Hi, Under linux a large portion of the profiling these days happens with perf, but there's no support for it from LLVM's JITs. For a while perf could associate address+size to symbols by writing a /tmp/perf-$pid.map file: http://git.kernel.org/cgit/linux/kernel/git/torvalds/linux.git/tree/tools/perf/Documentation/jit-interface.txt A year or so perf also gained the ability to actually see code & debug info. It's even being documented now: http://git.kernel.org/cgit/linux/kernel/git/tip/tip.git/commit/?id=b3151ea500655f232255ddcdf2bbcf691cb39646 I've a very preliminary JITEventListener using both of this. Is there interest in integrating that into LLVM? If so, I'll try to follow LLVM coding standards and submit it, otherwise I'll keep it somewhere in postgres... If in LLVM, does anybody have preference about how to integrate the two methods above? Because the second method currently (linux limitation) only works if the program is profiled from start, I think it makes to allow either or both of the methods to be used, which seems to suggest an argument to the listener constructor, rather than different wrappers for either. Comments? Greetings, Andres Freund
Philip Reames via llvm-dev
2016-Dec-29 21:17 UTC
[llvm-dev] Interest in integrating a linux perf JITEventListener?
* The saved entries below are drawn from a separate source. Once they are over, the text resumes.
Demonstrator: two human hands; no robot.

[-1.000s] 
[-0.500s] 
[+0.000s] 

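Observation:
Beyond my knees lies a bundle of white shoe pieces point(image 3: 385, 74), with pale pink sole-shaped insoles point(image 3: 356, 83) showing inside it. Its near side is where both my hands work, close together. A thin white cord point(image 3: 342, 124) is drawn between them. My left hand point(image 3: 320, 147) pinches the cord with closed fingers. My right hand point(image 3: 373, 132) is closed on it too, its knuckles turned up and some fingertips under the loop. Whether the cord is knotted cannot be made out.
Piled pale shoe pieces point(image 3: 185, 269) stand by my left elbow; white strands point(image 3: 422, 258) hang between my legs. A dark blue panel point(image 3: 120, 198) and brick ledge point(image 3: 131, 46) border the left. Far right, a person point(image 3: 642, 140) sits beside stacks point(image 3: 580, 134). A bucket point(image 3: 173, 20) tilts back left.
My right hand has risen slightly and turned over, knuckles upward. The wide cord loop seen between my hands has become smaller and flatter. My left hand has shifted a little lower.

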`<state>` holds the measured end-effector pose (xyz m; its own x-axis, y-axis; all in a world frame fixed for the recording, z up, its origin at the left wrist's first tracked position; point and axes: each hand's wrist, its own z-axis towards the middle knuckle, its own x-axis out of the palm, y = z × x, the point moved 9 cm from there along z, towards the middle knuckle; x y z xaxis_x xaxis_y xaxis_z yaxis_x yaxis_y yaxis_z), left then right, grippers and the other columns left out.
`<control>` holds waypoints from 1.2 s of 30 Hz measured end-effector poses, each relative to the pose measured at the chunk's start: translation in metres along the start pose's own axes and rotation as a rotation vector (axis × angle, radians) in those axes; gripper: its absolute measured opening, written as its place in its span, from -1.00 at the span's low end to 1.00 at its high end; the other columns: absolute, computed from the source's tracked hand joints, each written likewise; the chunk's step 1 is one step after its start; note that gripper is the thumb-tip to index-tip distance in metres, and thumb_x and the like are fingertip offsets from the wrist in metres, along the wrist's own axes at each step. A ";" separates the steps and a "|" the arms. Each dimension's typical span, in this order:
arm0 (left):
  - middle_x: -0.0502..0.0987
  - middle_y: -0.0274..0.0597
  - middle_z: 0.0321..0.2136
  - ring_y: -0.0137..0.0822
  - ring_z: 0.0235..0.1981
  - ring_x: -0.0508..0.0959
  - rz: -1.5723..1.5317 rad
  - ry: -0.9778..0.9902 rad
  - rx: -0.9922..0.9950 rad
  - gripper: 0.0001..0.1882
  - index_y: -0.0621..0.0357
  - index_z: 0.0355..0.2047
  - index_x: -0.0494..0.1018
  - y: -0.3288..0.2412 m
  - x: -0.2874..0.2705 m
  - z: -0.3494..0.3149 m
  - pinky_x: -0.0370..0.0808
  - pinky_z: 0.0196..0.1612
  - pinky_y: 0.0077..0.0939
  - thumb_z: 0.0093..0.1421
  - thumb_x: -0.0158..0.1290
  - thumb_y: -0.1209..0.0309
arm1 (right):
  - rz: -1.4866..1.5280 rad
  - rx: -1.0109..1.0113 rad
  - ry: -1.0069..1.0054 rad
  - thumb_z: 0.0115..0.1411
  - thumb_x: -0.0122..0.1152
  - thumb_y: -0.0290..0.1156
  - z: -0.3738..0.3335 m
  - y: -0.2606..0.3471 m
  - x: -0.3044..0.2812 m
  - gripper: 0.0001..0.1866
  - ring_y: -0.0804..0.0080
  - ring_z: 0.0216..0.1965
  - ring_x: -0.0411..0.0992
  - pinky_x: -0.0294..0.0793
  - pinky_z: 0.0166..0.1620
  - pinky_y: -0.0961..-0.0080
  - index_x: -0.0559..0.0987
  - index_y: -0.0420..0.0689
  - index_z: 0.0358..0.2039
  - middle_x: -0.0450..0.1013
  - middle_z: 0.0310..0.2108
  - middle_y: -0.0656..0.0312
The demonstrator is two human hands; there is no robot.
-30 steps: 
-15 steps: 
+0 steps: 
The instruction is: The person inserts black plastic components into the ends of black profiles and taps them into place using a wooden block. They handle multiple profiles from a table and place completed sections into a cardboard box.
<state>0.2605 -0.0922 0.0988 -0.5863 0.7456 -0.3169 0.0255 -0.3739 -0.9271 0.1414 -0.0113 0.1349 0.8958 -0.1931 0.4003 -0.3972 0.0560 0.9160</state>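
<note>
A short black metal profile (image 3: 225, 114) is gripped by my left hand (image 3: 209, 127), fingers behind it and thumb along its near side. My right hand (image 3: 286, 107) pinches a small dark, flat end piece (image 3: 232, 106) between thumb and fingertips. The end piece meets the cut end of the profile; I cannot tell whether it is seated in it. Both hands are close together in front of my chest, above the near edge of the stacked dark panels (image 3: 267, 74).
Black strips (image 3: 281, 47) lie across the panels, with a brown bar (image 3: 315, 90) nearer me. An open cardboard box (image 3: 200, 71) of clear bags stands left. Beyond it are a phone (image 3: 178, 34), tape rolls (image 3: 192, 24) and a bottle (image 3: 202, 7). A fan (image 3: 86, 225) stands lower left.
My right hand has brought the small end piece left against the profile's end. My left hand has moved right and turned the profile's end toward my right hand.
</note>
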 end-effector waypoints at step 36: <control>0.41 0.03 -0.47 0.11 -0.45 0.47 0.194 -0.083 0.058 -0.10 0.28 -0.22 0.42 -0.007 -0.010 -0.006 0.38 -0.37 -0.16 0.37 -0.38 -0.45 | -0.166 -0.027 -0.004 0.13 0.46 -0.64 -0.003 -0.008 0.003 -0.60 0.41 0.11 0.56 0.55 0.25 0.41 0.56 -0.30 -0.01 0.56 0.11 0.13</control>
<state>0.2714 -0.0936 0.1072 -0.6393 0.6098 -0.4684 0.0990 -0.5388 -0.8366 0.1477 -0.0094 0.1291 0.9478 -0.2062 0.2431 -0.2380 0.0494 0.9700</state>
Having something like this available in tree would definitely be useful. For simplicity, why don't we start with support for the second style? This is the long term useful one and would be a good starting point for getting the code in tree. Can you give a pointer to the patch so that I can assess the rough complexity? If it's simple enough, I'd be happy to help get it reviewed and in. If it's more complicated, I probably won't have the time to assist. Philip On 12/10/2016 01:27 PM, Andres Freund via llvm-dev wrote:> Hi, > > Under linux a large portion of the profiling these days happens with > perf, but there's no support for it from LLVM's JITs. > > For a while perf could associate address+size to symbols by writing a > /tmp/perf-$pid.map file: > http://git.kernel.org/cgit/linux/kernel/git/torvalds/linux.git/tree/tools/perf/Documentation/jit-interface.txt > > A year or so perf also gained the ability to actually see code & debug > info. It's even being documented now: > http://git.kernel.org/cgit/linux/kernel/git/tip/tip.git/commit/?id=b3151ea500655f232255ddcdf2bbcf691cb39646 > > I've a very preliminary JITEventListener using both of this. Is there > interest in integrating that into LLVM? If so, I'll try to follow LLVM > coding standards and submit it, otherwise I'll keep it somewhere in > postgres... > > If in LLVM, does anybody have preference about how to integrate the two > methods above? Because the second method currently (linux limitation) > only works if the program is profiled from start, I think it makes to > allow either or both of the methods to be used, which seems to suggest > an argument to the listener constructor, rather than different wrappers > for either. Comments? > > Greetings, > > Andres Freund > _______________________________________________ > LLVM Developers mailing list > llvm-dev at lists.llvm.org > http://lists.llvm.org/cgi-bin/mailman/listinfo/llvm-dev
Andres Freund via llvm-dev
2017-Feb-02 07:20 UTC
[llvm-dev] Interest in integrating a linux perf JITEventListener?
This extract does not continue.